While it will take a decade or more for droids, such as "Robovie," the mobile MapQuest in Osaka, to become pervasive in everyday life, the robotics industry is primed to begin producing robots that could eventually take the place of tour guides and bellhops.

The first robots to make a serious impact on the staffing in the service industry will probably carry out low-level tasks, experts say, allowing people to focus on chores that require higher levels of intelligence.

For now, automatons such as Robovie that use cameras and sensors to "understand" human emotions are more the exception than the rule.

"Dealing with humans is a very complex task. It takes us as humans many years to grow up and learn all the social etiquette and cues," says Joel Burdick, a professor of mechanical engineering who specializes in robotics at the California Institute of Technology in Pasadena. It will take time to perfect robots capable of understanding human emotions well enough to please people in service roles, says Dr. Burdick.
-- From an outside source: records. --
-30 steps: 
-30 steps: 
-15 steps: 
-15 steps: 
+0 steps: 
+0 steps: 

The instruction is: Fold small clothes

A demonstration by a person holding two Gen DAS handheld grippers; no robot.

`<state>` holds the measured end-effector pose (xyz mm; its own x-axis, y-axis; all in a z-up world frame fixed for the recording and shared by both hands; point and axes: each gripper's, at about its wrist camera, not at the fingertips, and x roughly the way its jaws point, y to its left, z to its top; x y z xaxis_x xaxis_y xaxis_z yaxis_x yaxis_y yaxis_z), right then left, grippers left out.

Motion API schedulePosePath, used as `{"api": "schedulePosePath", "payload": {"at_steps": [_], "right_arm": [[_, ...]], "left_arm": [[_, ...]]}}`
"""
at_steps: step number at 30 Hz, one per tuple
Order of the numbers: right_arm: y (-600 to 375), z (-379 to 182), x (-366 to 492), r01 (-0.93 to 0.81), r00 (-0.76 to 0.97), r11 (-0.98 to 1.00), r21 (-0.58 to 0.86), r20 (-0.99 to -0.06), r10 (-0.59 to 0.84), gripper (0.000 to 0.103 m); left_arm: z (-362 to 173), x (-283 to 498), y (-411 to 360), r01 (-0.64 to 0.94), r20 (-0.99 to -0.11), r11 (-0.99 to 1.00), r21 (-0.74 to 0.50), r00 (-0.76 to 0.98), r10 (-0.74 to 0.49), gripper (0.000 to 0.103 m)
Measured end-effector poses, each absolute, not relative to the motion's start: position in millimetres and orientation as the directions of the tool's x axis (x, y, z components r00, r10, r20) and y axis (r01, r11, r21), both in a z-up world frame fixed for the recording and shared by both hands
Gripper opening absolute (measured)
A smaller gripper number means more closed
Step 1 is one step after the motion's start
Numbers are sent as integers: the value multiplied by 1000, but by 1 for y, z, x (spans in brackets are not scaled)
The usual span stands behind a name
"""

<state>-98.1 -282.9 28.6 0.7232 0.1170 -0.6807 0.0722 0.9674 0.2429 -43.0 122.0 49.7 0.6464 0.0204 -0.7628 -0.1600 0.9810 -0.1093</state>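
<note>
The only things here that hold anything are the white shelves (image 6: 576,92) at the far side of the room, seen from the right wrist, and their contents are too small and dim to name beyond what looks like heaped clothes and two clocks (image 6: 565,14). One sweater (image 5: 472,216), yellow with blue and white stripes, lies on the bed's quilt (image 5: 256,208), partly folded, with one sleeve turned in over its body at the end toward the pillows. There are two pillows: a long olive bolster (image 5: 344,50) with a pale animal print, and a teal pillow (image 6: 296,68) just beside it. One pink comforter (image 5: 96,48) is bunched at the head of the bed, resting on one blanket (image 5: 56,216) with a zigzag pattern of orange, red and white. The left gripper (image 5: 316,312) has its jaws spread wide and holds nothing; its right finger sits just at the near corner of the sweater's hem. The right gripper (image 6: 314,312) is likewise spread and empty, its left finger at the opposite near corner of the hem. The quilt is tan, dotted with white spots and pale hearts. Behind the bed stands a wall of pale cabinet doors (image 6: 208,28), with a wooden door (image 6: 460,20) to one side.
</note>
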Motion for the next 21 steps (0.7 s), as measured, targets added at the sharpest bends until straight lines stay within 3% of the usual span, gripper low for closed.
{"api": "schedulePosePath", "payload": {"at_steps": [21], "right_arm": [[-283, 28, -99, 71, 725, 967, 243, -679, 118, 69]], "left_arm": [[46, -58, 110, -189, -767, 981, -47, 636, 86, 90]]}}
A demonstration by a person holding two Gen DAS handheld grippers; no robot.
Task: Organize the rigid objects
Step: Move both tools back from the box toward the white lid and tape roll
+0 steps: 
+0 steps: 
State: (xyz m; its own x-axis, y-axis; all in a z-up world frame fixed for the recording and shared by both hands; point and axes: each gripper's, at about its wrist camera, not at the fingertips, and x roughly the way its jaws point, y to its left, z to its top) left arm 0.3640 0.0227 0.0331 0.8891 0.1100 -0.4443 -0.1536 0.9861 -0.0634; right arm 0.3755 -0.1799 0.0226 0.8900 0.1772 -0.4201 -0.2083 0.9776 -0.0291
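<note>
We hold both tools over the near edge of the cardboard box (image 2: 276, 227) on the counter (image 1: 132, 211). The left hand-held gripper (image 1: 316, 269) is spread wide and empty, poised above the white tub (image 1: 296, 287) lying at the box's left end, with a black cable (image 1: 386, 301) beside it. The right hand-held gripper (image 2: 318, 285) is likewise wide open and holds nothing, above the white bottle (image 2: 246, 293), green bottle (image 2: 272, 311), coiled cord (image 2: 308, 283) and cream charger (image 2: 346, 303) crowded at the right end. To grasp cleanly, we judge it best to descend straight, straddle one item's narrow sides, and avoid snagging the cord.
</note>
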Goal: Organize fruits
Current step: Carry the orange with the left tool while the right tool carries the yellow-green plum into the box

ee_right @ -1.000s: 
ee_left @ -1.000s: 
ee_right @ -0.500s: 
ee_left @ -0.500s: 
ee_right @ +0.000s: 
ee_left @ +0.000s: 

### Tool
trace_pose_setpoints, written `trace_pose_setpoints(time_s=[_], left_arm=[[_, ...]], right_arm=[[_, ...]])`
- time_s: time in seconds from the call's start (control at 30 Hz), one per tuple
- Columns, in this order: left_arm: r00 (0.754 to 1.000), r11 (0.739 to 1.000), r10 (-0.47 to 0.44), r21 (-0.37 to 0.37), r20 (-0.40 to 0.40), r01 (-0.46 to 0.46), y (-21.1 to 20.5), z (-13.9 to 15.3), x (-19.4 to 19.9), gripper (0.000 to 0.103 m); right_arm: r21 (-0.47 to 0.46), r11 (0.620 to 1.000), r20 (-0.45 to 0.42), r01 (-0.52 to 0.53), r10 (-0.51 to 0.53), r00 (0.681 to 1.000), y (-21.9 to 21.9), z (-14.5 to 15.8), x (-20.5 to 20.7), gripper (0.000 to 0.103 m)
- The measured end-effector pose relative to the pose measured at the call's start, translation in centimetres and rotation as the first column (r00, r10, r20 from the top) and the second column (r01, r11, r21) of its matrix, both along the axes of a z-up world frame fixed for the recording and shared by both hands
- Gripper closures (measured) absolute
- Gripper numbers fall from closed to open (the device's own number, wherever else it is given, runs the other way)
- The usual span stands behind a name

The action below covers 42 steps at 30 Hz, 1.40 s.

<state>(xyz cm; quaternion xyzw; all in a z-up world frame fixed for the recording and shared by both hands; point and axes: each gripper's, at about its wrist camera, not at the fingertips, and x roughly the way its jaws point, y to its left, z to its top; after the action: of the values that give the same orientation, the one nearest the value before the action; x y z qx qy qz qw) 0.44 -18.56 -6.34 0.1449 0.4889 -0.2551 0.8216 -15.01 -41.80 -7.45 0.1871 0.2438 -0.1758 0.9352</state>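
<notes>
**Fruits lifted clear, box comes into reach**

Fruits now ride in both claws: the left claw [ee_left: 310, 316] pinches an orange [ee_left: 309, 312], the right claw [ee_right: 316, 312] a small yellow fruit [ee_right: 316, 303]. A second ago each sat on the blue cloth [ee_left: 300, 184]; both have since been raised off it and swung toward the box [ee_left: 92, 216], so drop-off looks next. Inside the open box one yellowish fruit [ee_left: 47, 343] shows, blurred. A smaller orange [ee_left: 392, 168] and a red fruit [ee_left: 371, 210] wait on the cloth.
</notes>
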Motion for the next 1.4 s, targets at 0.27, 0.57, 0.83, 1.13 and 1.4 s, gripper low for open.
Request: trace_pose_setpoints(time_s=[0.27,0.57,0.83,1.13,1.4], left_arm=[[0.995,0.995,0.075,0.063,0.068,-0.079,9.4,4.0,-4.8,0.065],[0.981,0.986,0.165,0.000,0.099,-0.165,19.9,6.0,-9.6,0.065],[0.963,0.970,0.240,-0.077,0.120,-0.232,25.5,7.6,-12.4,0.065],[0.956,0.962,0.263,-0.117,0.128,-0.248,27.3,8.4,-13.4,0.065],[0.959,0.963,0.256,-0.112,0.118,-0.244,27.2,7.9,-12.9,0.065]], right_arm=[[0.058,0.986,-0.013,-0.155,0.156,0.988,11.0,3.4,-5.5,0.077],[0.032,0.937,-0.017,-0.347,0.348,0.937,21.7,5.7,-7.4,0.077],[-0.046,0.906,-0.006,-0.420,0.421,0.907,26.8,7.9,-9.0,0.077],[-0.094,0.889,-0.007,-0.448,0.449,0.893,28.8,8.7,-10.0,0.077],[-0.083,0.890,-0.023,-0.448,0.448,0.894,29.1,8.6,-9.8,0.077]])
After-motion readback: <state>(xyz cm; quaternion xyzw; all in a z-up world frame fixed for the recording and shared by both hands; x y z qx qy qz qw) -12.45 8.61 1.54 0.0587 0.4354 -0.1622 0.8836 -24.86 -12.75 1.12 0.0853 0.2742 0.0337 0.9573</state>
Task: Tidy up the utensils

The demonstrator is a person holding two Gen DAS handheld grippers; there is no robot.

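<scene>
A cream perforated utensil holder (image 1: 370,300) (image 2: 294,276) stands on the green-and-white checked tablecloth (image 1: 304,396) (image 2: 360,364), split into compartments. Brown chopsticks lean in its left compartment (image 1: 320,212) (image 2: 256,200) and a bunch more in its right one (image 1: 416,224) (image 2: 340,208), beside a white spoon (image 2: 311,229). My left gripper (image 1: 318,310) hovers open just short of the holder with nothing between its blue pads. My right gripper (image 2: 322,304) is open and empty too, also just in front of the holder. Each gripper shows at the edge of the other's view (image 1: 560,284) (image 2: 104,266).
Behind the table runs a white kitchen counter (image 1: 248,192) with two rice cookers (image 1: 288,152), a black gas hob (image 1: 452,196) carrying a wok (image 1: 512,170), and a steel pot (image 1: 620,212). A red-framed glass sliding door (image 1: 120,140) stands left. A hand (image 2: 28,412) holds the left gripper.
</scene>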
And, though he expects that robots will have a substantial impact on the service industry, he says that in some cases humans will simply always want to interact with other humans.

But robots have already started their march into the service industry. Though they might not look like robots, automated checkout lines at grocery stores or touch-screen check-in kiosks at airports are the tip of the service industry's robotic revolution.

Already at the hospital

Autonomous mobile robots are starting to appear, as well. In more than 100 hospitals across the US, nurses receive help from robotic "tugs" that tow carts that deliver everything from meals to linens.

Once loaded and given a destination, they can drive through crowded hallways, steering around obstacles and stopping if someone unexpectedly steps in front. If it reaches an impasse, such as a wayward gurney, it automatically calls a help desk, where a technician steers around the obstruction or calls the hospital to ask someone to move the roadblock.